If the transfers to the family members had instead been made to five strangers, on the same day, for valuable consideration (consistent with the appraisals as to value by the real estate agent) there would be no question of s 30 applying. Duty would appropriately be assessed on each transfer as a dutiable transaction. In the absence of any unifying factor between the dutiable transactions, there would be no basis to aggregate the value of those transactions for the assessment of duty. That begs the question, why is that appropriate where the transferees are family members, who receive the transfers by way of a gift, in the circumstances of this case? The purpose of s 30 is to ensure taxpayers in similar circumstances are treated consistently and equitably. The application of the section by the Commissioner in this case does not meet that purpose.
Having regard to the relevant circumstances relating to the dutiable transactions, comprising the five individual transfers to the children and grandchildren of the transferor, including the matters referred to in s 30(4), the dutiable transactions do not, together, form, evidence, give effect to or arise from what is, substantially one arrangement. Accordingly, s 30 does not apply.
It is appropriate to make the orders sought by the appellants, that:
- The appeal is allowed.
- The reassessments are disallowed, and the original assessments are restored.

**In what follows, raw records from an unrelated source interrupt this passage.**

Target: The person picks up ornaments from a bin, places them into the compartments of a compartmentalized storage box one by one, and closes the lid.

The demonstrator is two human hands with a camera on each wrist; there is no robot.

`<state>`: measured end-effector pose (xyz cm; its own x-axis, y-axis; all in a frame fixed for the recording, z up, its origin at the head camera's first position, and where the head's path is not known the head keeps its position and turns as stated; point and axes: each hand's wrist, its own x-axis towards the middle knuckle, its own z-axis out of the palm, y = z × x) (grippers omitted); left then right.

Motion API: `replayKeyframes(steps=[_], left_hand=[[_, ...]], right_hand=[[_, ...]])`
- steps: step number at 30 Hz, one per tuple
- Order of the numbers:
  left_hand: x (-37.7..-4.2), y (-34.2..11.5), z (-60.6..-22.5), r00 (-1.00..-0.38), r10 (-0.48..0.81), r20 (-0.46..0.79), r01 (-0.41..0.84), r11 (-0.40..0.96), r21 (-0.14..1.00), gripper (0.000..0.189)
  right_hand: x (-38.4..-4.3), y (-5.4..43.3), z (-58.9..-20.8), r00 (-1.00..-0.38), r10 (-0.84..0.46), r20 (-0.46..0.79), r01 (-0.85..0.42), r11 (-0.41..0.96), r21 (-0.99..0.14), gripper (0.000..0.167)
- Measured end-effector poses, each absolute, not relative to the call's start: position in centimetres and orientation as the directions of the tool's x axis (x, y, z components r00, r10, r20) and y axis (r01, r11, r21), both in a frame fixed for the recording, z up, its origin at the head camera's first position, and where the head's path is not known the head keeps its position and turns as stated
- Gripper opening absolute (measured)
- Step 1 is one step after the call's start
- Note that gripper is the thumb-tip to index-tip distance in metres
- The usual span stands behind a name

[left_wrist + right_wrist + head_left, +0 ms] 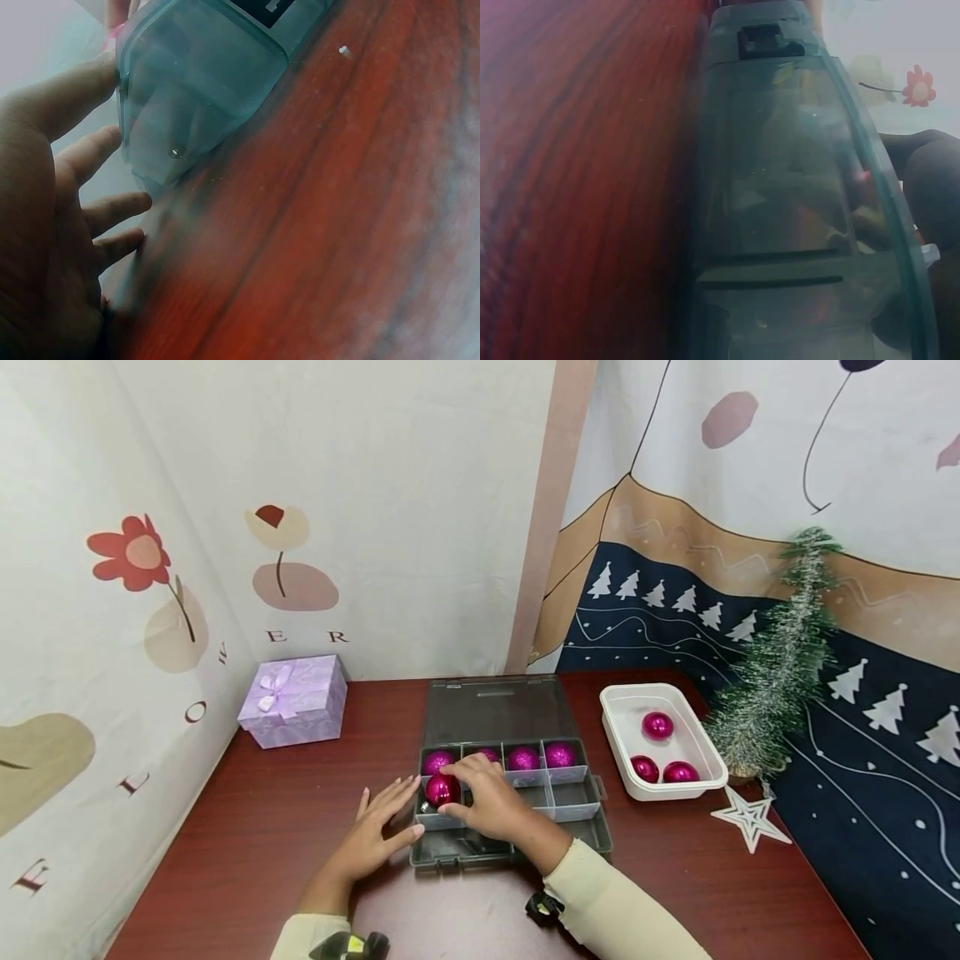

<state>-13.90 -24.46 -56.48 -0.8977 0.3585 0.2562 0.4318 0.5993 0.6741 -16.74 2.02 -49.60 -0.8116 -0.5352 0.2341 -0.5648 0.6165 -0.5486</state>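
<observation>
Reading twelve o'clock as straight away from the person, pinches a shiny magenta round bauble between the curled fingers and thumb of the right hand, over the nine o'clock end of the middle row of a smoky-grey see-through plastic compartment box; cannot tell whether resting on the bottom

Lays the left hand at the box's nine o'clock side, well spread with straight fingers, gripping nothing, touching the side wall with fingertips

Has a smoky-grey see-through plastic lid folded back toward twelve o'clock

In the back row, four glittery magenta round baubles, one per compartment, one partly behind the right hand

At two o'clock from the box, a white rounded plastic tub with three shiny magenta baubles inside, at twelve, five and seven

Beyond the tub, also toward two, a frosted green tinsel tree

At three, a flat white openwork star; at ten, a lilac rectangular gift box with a ribbon bow
</observation>
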Motion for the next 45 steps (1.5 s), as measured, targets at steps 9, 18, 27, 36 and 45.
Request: replayKeyframes(steps=[9,18,27,36,45], left_hand=[[-13.8,-24.4,-56.3,-0.896,0.359,0.263,0.436,0.592,0.678,0.073],[-13.8,-24.4,-56.2,-0.897,0.362,0.253,0.43,0.589,0.684,0.074],[-13.7,-24.4,-56.2,-0.897,0.359,0.26,0.433,0.587,0.684,0.074],[-13.7,-24.4,-56.1,-0.895,0.355,0.269,0.438,0.591,0.677,0.073],[-13.7,-24.4,-56.2,-0.895,0.361,0.264,0.438,0.588,0.681,0.074]], right_hand=[[-16.8,1.8,-49.9,-0.799,-0.558,0.225,-0.584,0.628,-0.515,0.055],[-16.7,1.8,-49.9,-0.794,-0.564,0.228,-0.586,0.609,-0.534,0.055],[-16.9,2.5,-49.5,-0.788,-0.565,0.245,-0.58,0.548,-0.602,0.054],[-17.4,4.3,-48.4,-0.805,-0.523,0.28,-0.563,0.527,-0.637,0.053],[-18.1,7.1,-47.4,-0.836,-0.449,0.315,-0.531,0.516,-0.672,0.049]])
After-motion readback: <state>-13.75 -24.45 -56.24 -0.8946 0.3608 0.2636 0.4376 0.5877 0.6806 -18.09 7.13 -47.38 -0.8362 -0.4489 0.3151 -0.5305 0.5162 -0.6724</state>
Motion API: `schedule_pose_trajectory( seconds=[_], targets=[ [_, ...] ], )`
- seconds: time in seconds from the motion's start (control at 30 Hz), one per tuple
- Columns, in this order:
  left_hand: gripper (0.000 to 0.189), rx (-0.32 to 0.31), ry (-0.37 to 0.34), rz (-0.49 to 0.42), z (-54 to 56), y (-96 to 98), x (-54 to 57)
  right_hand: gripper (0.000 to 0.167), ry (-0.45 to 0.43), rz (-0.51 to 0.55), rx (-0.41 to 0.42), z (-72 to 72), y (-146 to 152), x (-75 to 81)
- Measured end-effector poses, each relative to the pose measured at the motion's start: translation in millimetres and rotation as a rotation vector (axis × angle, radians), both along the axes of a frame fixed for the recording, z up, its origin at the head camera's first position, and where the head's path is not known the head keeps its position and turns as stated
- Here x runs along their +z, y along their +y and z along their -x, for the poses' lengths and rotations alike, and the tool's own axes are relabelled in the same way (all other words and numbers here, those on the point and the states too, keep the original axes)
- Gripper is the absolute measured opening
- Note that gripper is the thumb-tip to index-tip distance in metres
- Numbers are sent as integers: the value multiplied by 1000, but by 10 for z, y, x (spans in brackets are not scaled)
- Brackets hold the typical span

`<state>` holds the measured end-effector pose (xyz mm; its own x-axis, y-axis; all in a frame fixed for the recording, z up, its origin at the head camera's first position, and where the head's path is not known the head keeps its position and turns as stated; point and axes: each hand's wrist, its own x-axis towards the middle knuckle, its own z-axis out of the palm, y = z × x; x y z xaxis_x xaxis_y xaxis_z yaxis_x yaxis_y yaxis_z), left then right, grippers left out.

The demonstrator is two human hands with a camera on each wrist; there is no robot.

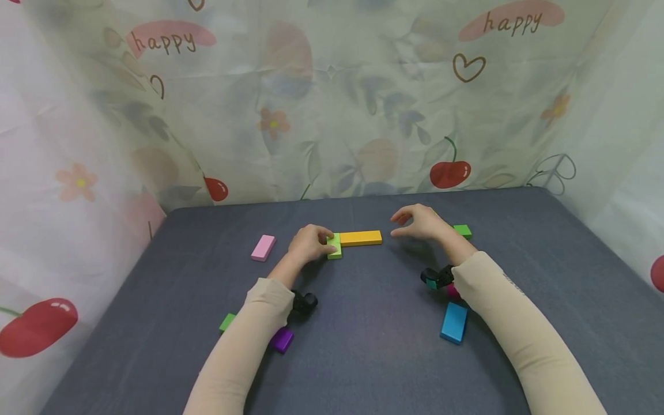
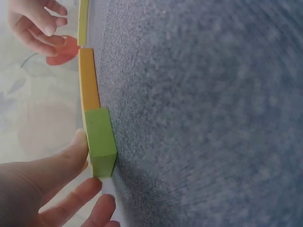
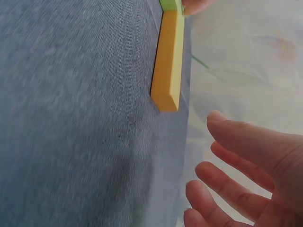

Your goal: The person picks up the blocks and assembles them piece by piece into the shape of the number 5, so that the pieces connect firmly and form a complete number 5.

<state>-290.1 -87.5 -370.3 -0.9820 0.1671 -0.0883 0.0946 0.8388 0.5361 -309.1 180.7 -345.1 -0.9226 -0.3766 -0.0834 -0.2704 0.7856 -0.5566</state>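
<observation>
A light green block [image 1: 335, 246] lies crosswise against the left end of a long orange block [image 1: 360, 238] on the dark cloth. My left hand [image 1: 309, 242] pinches the green block between thumb and fingers; in the left wrist view the thumb lies along one side and a fingertip reaches the near end. To the right of the orange block, apart from it, my right hand [image 1: 422, 222] hovers with loosely spread fingers and nothing between them. Behind that hand, a yellow-green block [image 2: 83, 21] is mostly hidden in the head view.
A pink block [image 1: 263, 248] lies left of the left hand. Near the left sleeve are a green block [image 1: 226, 322] and a purple block [image 1: 282, 340]. By the right arm lie a blue block [image 1: 453, 323], a partly hidden magenta piece [image 1: 453, 291] and a green block [image 1: 463, 231].
</observation>
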Motion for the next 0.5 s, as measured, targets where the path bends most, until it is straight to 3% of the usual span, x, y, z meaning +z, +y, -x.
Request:
schedule_pose_trajectory(
  seconds=[0.2,0.5],
  targets=[
    [38,-29,47,-10,-9,21,-1,43,-4,3,-22,-46,159,19],
    [31,-101,49,-14,-1,24,-35,42,20,32,-69,-121,411,62]
  ],
)
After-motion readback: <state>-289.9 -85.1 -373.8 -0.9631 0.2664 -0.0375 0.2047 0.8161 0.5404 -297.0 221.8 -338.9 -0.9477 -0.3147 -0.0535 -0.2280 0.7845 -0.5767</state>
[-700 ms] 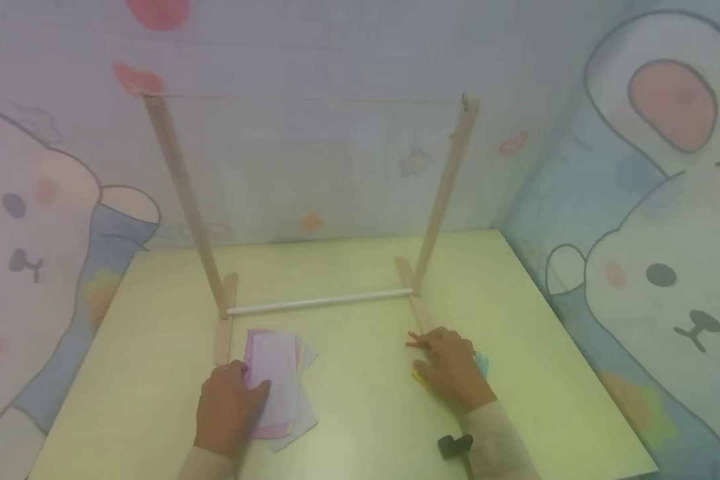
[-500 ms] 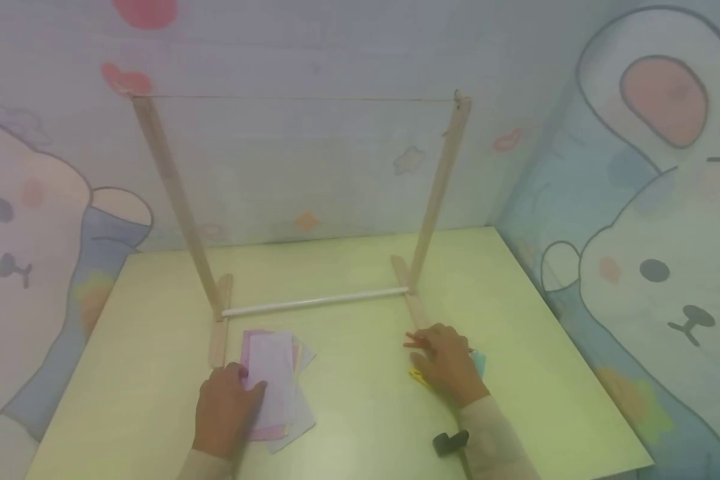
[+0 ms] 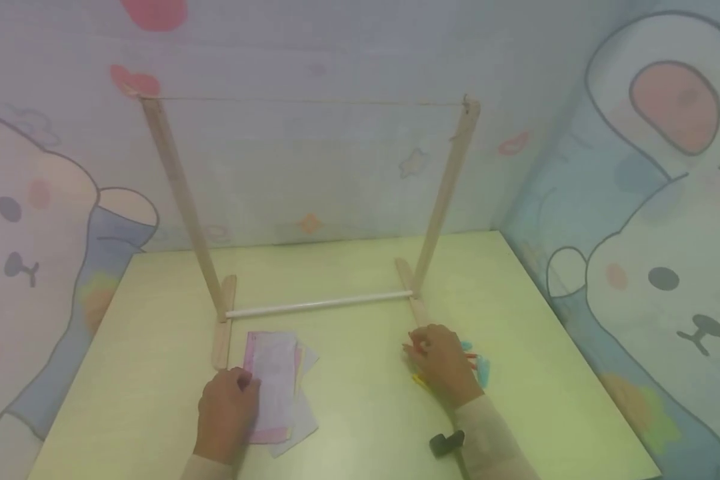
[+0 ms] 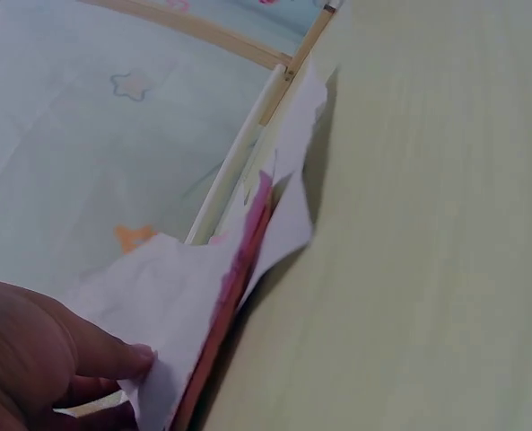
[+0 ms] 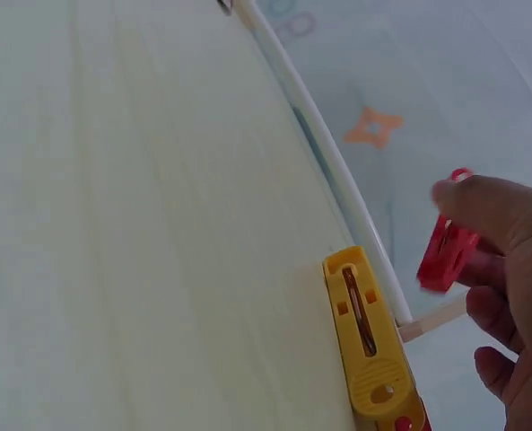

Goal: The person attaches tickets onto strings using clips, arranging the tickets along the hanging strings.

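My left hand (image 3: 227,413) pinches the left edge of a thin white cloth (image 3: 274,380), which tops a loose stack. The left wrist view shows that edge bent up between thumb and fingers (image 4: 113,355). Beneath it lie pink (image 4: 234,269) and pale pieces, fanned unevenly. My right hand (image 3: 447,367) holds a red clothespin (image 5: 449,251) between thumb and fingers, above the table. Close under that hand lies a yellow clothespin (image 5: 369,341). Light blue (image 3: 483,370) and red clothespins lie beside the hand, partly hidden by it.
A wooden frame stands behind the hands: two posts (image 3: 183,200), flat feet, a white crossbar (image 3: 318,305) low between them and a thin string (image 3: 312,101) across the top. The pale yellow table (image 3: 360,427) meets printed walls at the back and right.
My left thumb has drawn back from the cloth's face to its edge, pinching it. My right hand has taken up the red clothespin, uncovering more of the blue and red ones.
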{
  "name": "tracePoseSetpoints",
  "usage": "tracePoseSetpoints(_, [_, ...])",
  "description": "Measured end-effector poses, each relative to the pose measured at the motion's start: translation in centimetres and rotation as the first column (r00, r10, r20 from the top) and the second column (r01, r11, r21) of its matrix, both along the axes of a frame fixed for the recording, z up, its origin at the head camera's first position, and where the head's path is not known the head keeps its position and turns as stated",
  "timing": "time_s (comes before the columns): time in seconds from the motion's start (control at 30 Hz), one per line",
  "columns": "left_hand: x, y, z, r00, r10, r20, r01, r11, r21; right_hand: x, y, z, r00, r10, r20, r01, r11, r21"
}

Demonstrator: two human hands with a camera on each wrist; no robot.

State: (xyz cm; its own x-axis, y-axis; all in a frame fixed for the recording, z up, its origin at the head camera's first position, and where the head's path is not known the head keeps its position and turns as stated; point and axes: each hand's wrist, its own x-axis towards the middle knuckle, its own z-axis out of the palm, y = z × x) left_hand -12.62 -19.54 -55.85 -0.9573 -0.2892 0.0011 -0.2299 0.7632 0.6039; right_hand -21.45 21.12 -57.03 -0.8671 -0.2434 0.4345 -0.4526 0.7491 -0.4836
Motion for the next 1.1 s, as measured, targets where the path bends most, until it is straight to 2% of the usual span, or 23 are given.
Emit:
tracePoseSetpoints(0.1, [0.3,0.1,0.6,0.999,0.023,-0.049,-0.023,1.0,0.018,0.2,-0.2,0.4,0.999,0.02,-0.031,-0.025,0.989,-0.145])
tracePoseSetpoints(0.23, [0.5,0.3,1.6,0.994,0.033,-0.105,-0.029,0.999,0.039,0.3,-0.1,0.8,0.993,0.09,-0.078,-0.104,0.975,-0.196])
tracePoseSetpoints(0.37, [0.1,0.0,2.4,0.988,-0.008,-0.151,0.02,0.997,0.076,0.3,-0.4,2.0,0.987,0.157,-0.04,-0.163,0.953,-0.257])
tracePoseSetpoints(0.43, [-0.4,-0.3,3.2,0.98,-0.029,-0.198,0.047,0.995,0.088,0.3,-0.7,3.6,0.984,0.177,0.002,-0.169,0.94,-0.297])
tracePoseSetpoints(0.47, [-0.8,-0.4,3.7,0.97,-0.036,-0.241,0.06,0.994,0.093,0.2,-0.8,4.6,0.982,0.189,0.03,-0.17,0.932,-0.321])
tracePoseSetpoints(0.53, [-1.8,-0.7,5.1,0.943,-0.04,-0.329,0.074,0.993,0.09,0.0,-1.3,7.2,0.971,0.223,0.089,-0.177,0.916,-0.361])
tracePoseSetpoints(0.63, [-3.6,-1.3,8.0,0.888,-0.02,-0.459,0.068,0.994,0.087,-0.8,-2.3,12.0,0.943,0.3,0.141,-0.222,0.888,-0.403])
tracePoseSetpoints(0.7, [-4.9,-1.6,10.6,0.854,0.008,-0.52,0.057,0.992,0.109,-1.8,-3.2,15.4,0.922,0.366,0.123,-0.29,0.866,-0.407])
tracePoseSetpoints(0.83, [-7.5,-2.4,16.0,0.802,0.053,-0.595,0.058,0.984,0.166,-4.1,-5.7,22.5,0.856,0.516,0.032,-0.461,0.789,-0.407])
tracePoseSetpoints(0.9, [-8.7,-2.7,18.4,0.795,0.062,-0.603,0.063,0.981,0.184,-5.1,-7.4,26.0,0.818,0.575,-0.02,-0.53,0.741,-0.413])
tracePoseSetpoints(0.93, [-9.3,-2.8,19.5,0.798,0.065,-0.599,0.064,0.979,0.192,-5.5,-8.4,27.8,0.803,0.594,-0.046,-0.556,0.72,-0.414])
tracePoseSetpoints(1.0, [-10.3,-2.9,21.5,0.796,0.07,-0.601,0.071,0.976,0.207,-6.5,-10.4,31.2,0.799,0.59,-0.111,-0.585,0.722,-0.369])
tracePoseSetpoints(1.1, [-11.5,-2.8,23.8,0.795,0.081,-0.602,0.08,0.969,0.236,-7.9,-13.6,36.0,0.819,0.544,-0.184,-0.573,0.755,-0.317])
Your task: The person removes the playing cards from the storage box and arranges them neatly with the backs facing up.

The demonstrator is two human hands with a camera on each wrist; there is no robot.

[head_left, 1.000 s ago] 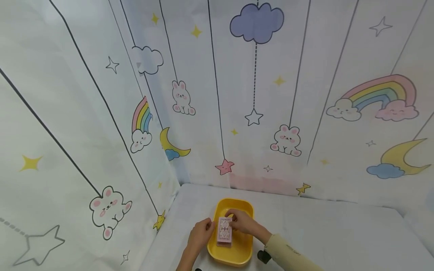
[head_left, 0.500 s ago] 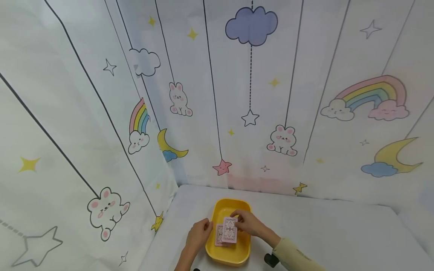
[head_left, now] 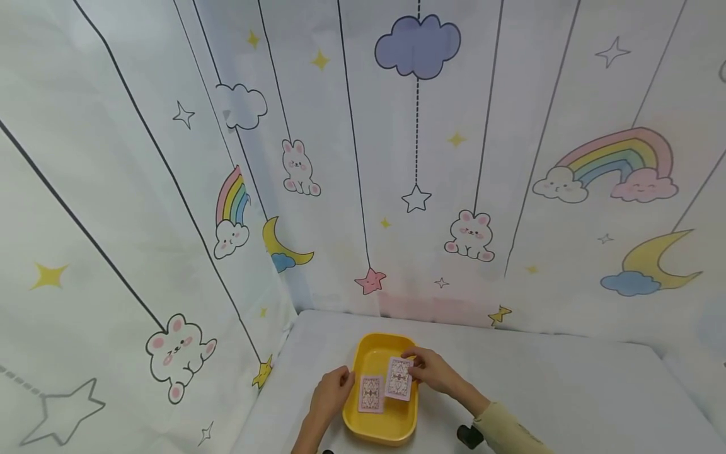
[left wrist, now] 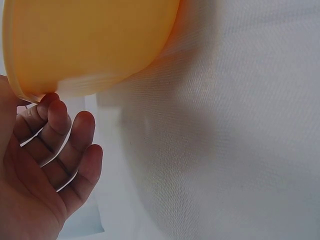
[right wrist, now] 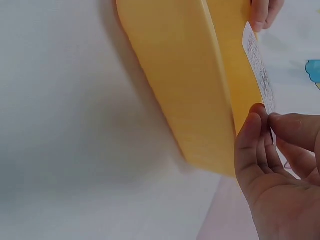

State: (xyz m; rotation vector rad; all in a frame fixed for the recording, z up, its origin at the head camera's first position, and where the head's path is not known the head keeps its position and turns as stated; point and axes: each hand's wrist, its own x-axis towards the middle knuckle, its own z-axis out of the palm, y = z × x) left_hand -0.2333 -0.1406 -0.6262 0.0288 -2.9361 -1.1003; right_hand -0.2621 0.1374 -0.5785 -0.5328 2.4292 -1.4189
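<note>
A yellow plastic tray (head_left: pixel 391 435) with rounded corners sits on the white tabletop. At its left side my left hand (head_left: pixel 331 394) pinches the rim, fingertips against the outer wall in the left wrist view. My right hand (head_left: pixel 439 372) pinches a playing card (head_left: pixel 399 379) by its edge, between thumb and fingers in the right wrist view (right wrist: pixel 257 65). The card is tilted, its patterned pink back facing up, above the tray's right half. Inside the tray, to the left, lies a pink-backed card pile (head_left: pixel 371 394); its thickness cannot be told.
A patterned cloth wall (head_left: pixel 425 252) with rabbits, stars and rainbows stands behind and to the left of the white table (head_left: pixel 539 384). A small dark object (head_left: pixel 469 436) shows at the right wrist, beside the beige sleeve (head_left: pixel 510 432).
My right hand has lifted the card off the pile and moved it rightward, baring the cards beneath. The left hand stays on the tray's rim.
</note>
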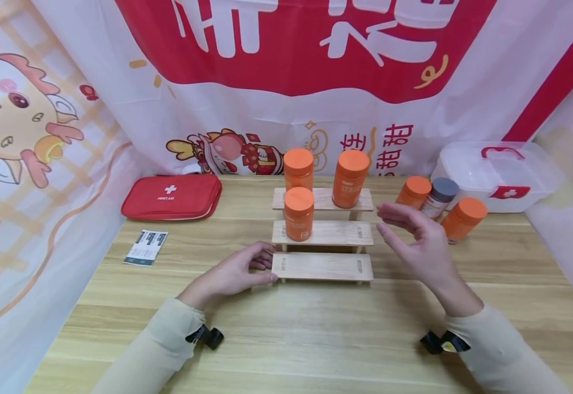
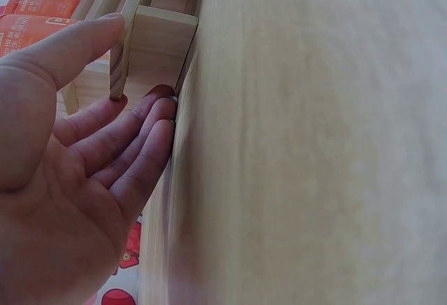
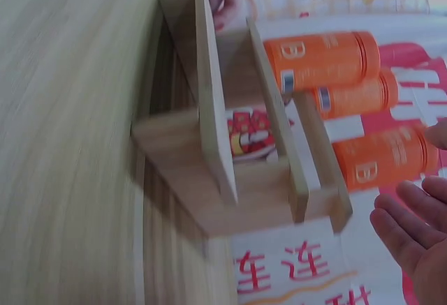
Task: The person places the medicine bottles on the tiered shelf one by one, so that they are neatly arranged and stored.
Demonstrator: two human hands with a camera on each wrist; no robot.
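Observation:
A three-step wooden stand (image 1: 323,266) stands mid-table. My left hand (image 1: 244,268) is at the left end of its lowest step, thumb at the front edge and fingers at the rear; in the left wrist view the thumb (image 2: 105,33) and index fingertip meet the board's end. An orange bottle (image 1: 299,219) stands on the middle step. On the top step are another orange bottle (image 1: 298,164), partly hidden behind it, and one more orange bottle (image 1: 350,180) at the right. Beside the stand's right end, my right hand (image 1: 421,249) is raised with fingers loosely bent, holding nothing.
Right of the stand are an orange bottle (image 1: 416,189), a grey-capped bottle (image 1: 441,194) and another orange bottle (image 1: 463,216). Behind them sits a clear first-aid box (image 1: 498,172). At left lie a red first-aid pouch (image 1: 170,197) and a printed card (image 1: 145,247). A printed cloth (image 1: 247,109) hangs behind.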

- The respondent refund the overpaid duty, penalties and interest to the appellants.
- The respondent pay the appellants’ costs of and incidental to this appeal.
 AR 6 , 114.
 AR 6 .
 AR 114.
 AR 29-43.
 AR 28.
 AR 115-116.
 AR 44-58.
 AR 59-73.
 AR 77-110.
 AR 19-27.
 See also Lacey v Attorney-General (2011) 242 CLR 573 at  per French CJ, Gummow, Hayne, Crennan, Kiefel and Bell JJ (where the different classes of appeal are described).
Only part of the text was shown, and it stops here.